In [17]:
import pygame
from pygame.locals import K_w, K_UP, K_s, K_DOWN, QUIT, K_ESCAPE, KEYDOWN, KEYUP
import numpy as np
import torchvision.transforms as transforms
import torchvision
import torch
import torch.nn as nn
import torch.optim as optim
import torch.nn.functional as F
import os
import shutil
from PIL import Image
from datetime import datetime


In [18]:
class pong_ai_game:
    def __init__(self, width_screen = 80, height_screen = 60):
        self.width_screen = width_screen
        self.height_screen = height_screen
        self.score = 0
        self.rect_ball_distance = [0.0,0.0]
        self.screen_color = (35, 35, 35)
        self.object_color = (251, 248, 243)
        self.left_rect_color = (0,255,0)
        self.right_rect_color = (0,255,0)
        self.game_screen = pygame.display.set_mode((self.width_screen, self.height_screen))
        self.clock = pygame.time.Clock()
        self.rect_speed = 3
        self.render_game = False
        self.reset()

    def reset(self):
        self.score = 0
        self.rect_ball_distance = [0.0,0.0]
        self.left_rect = pygame.Rect(0, 7*self.height_screen//16, 2, self.height_screen//8)
        self.right_rect = pygame.Rect(self.width_screen - 2, 7*self.height_screen//16, 2, self.height_screen//8)
        self.ball_rect = pygame.Rect(self.width_screen//2, self.height_screen//2, 2,2)
        self.ball_speed = [pow(-1, np.random.randint(0,2)), pow(-1, np.random.randint(0,2))]
        self.render_game = False


    def play_step(self, action):
        for event in pygame.event.get():
            if event.type == pygame.QUIT:
                pygame.quit()

        paddle, move = action

        #Move Up
        if move == 0:
            if paddle == 1 and self.left_rect.top > 0:
                # Move rectangle 1 up by rectangle speed
                self.left_rect = self.left_rect.move(0, -self.rect_speed)
                if self.left_rect.top < 0:
                    self.left_rect.top = 0
            elif paddle == 2 and self.right_rect.top > 0:
                # Move rectangle 2 up by rectangle speed
                self.right_rect = self.right_rect.move(0, -self.rect_speed)
                if self.right_rect.top < 0:
                    self.right_rect.top = 0
        #Move Down
        elif move == 1:
            if paddle == 1 and self.left_rect.bottom < 600:
                # Move rectangle 1 down by rectangle speed
                self.left_rect = self.left_rect.move(0, self.rect_speed)
                if self.left_rect.bottom > self.height_screen:
                    self.left_rect.bottom = self.height_screen
            elif paddle == 2 and self.right_rect.bottom < 600:
                # Move rectangle 2 down by rectangle speed
                self.right_rect = self.right_rect.move(0, self.rect_speed)
                if self.right_rect.bottom > self.height_screen:
                    self.right_rect.bottom = self.height_screen
        
        #Get vertical distance between ball and rect
        if self.ball_speed[0] < 0:
            self.rect_ball_distance[0] = self.ball_rect.centery - self.left_rect.centery
        elif self.ball_speed[0] > 0:
            self.rect_ball_distance[1] = self.ball_rect.centery - self.right_rect.centery

        self.game_screen.fill(self.screen_color)
        self.ball_rect = self.ball_rect.move(self.ball_speed[0],self.ball_speed[1])

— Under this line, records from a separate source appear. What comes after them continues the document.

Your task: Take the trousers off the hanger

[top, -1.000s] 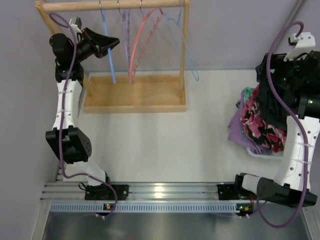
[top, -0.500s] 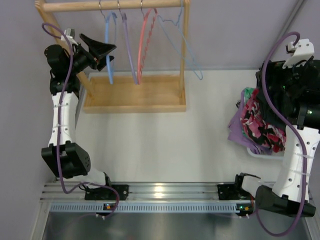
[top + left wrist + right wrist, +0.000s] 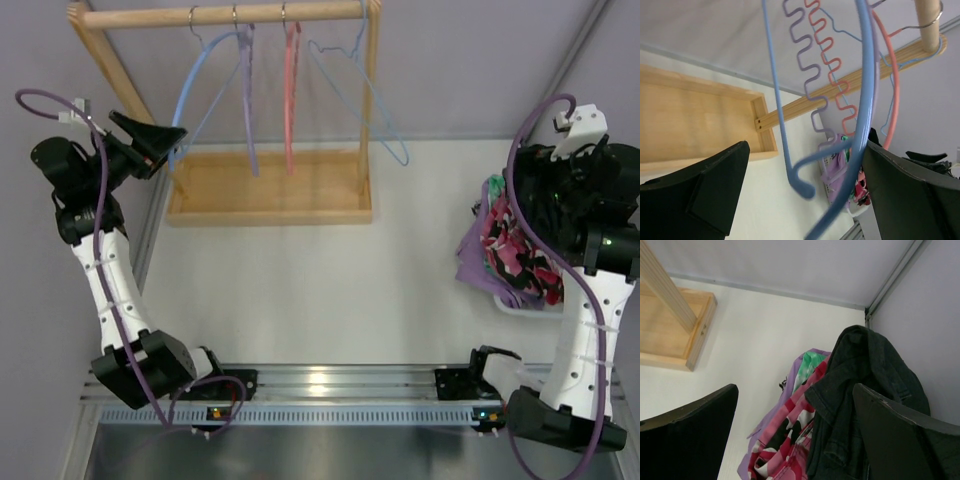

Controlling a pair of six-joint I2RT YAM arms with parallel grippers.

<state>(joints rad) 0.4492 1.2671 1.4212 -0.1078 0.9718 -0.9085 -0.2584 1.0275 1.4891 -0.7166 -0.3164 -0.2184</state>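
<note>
Hanging bare from the wooden rail (image 3: 230,14) at far left: the hanger (image 3: 869,100). Either side of its blue arm, the left gripper (image 3: 806,147), spread wide, probably to let it hang free. Over at right, the trousers (image 3: 865,375), draped over the clothes heap (image 3: 785,440), seemingly the drop spot; just above, the right gripper (image 3: 795,390), spread too, pinching nothing.

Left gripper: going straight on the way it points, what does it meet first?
Most likely the light blue plastic hanger: its curved arm hangs right ahead between the open fingers of the left gripper. A purple wavy hanger and a red wavy hanger hang behind it; depth is unclear.
</note>
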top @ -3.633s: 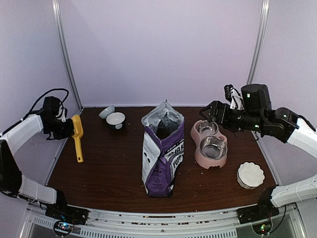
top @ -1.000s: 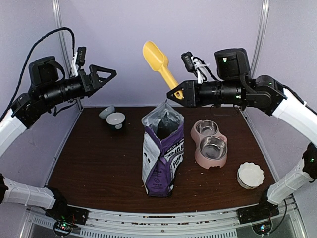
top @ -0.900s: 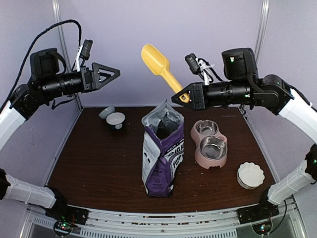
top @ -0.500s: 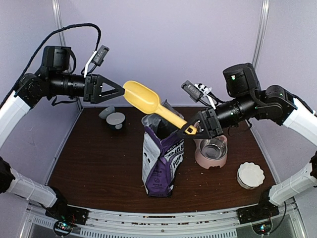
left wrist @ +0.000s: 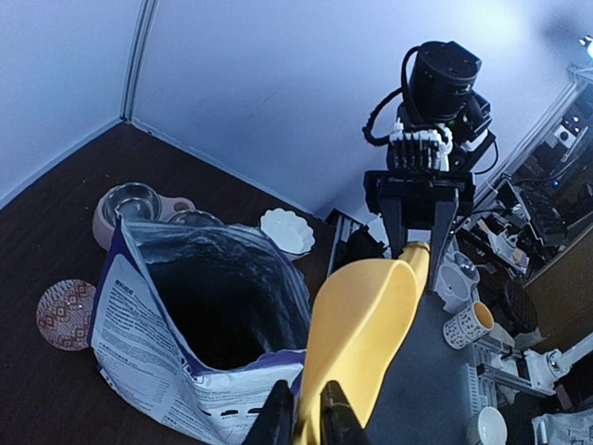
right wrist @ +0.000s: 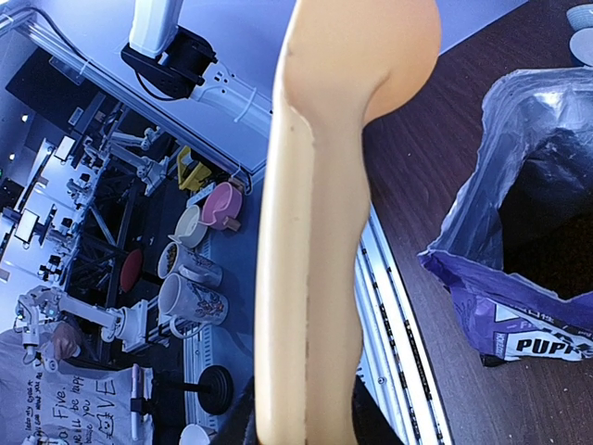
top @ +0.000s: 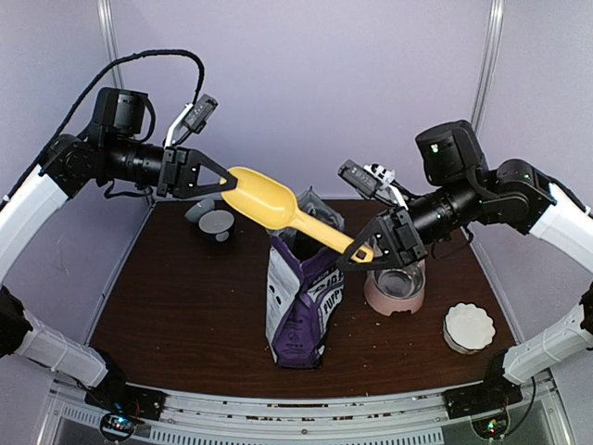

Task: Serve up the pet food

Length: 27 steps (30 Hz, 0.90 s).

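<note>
At the left of the top view, the left gripper (top: 222,183) has swung in from the upper left and now meets the front lip of the scoop (top: 264,201). In its wrist view the fingers sit either side of that lip, close together; we cannot tell whether they press it.

The scoop, a second ago tilted high against the back wall, now lies low and slanted over the mouth of the bag (top: 301,306). We judge that scooping is about to begin and nothing is served yet.

The bag stands upright and open at centre. Its inside is dark, and the kibble, presumably down there, shows in no view, nor on the scoop.

Right of it, the right gripper (top: 363,254) pinches the handle's end. The feeder (top: 394,297) sits behind it, and both its steel bowls look empty in the left wrist view. The white dish (top: 468,326) at lower right is empty too.
</note>
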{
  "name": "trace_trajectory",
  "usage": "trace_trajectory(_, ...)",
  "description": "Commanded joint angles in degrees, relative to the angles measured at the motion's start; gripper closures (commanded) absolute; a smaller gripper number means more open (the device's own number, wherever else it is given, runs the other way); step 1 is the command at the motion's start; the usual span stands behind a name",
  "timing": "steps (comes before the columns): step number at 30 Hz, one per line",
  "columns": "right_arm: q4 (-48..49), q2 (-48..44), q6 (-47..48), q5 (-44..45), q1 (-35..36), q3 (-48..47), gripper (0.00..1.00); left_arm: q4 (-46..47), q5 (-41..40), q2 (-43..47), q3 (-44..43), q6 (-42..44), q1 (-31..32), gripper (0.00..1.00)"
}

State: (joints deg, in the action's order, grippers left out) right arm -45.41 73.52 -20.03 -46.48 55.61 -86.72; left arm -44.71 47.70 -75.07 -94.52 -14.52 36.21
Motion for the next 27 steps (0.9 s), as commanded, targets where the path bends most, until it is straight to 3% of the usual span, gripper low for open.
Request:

        self.left_rectangle = pygame.draw.rect(self.game_screen, self.left_rect_color,self.left_rect)
        self.right_rectangle = pygame.draw.rect(self.game_screen, self.right_rect_color,self.right_rect)
        self.ball_rectangle = pygame.draw.rect(self.game_screen, self.object_color,self.ball_rect)

        if self.render_game:
            pygame.display.flip()
            self.clock.tick(60)

        self.ball_collision()

        if self.illegal_ball():
            return self.rect_ball_distance, True, self.score, self.get_state()

        return self.rect_ball_distance, False, self.score, self.get_state()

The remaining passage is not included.